Sometimes you cant justify the prices they charge, i remember one shop that was at least £50 more expensive on everything than most other shops, but in saying that my old local shop was about £20 cheaper than everywhere else. 

I suppose it depends on where you are, if you have a good shop, use it...if not don't!simple!


----------



## cornmorphs (Jan 28, 2005)

well people care who they sell to, where as some shops dont.
you will always get more info on the reptile from the breeder than a shop can give you (unless they bred it of course).
i think shops are ok, but most people buy from private once they find them as they are often cheaper


----------



## Guest (Jan 14, 2006)

With me it is 50/50 as i still get trade prices from a few shops  

I do deal with private sales a lot and can understand that some shops charge astronomical prices to cover their overheads.When you consider the cost of premises,insurance,wages,VAT and then buying the animals in they are justified in charging higher prices.That said anyone with any sense at all would buy privately once they know how to find them.

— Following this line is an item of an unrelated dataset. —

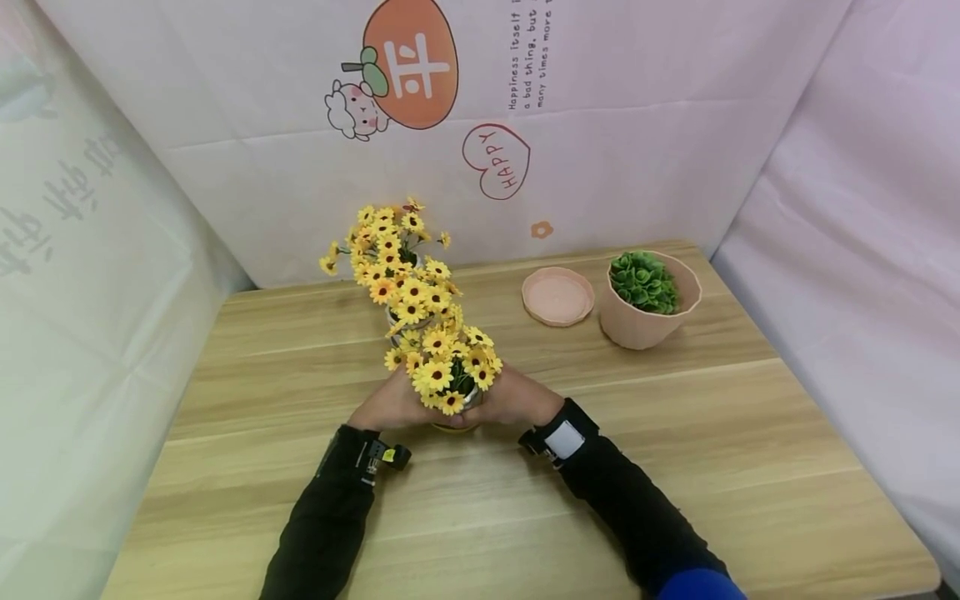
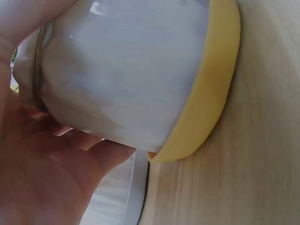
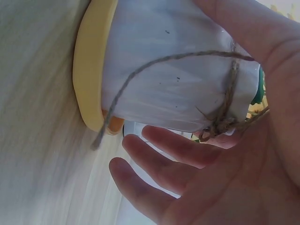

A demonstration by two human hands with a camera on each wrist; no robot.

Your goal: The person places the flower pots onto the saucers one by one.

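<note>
Both hands hold a white flowerpot [image 2: 126, 70] of yellow daisy-like flowers [image 1: 442, 371] near the middle of the table. My left hand [image 1: 393, 404] grips its left side, thumb over the near wall and fingers around the far side. From the right, my right hand [image 1: 521, 398] curves around it, with the thumb along the wall and the fingers bent beneath it in the right wrist view. Twine [image 3: 173, 55] circles the pot's neck, one loose end trailing across the wall. The pot's base sits in a yellow saucer [image 2: 213, 89] on the tabletop.
More yellow flowers [image 1: 386, 242] in pots stand in a row behind the held one, towards the back wall. A pink saucer [image 1: 558, 297] lies at the back right, beside a pink pot [image 1: 637, 325] with a green plant [image 1: 643, 282]. Printed cloth hangs around the wooden table [image 1: 675, 467].
</note>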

IMO the day of the reptile shop for animal sales is virtually over.A lot if not most of the reptile keepers and would be keepers now have the internet so finding your future pets is now easier than ever before


----------



## nicky (Jul 13, 2005)

yeh your right ryan same with food supplies, why travel in to shop to get your cricks etc when at the click of a button there in the post...


----------



## reps4pets (Feb 23, 2005)

i to started from reptile shops but not anymore,its private breeders and traders for me,however i do a lot of traveling around the country and i always have to go in the reptile shops for a nose :lol: even if its to watch some poor sod buying their 1st reptile only to be told by the shop they need all this extra equipment thats not needed :lol: 
then again im sure we have all been stung by petshops at some time.
we live and learn !! :lol:


----------



## crazysnakedude (Jul 1, 2005)

private all the way, purley because they are cheaper


----------



## cornmorphs (Jan 28, 2005)

it makes sense. 
i havent got anything from a shop for years really.


----------



## lisa_b (Oct 12, 2005)

the reptile shop i get my stuff from are V.good. they know their stuff. and they come to me for advice on scorpions coz researching scorpions is sort of a hobby of mine.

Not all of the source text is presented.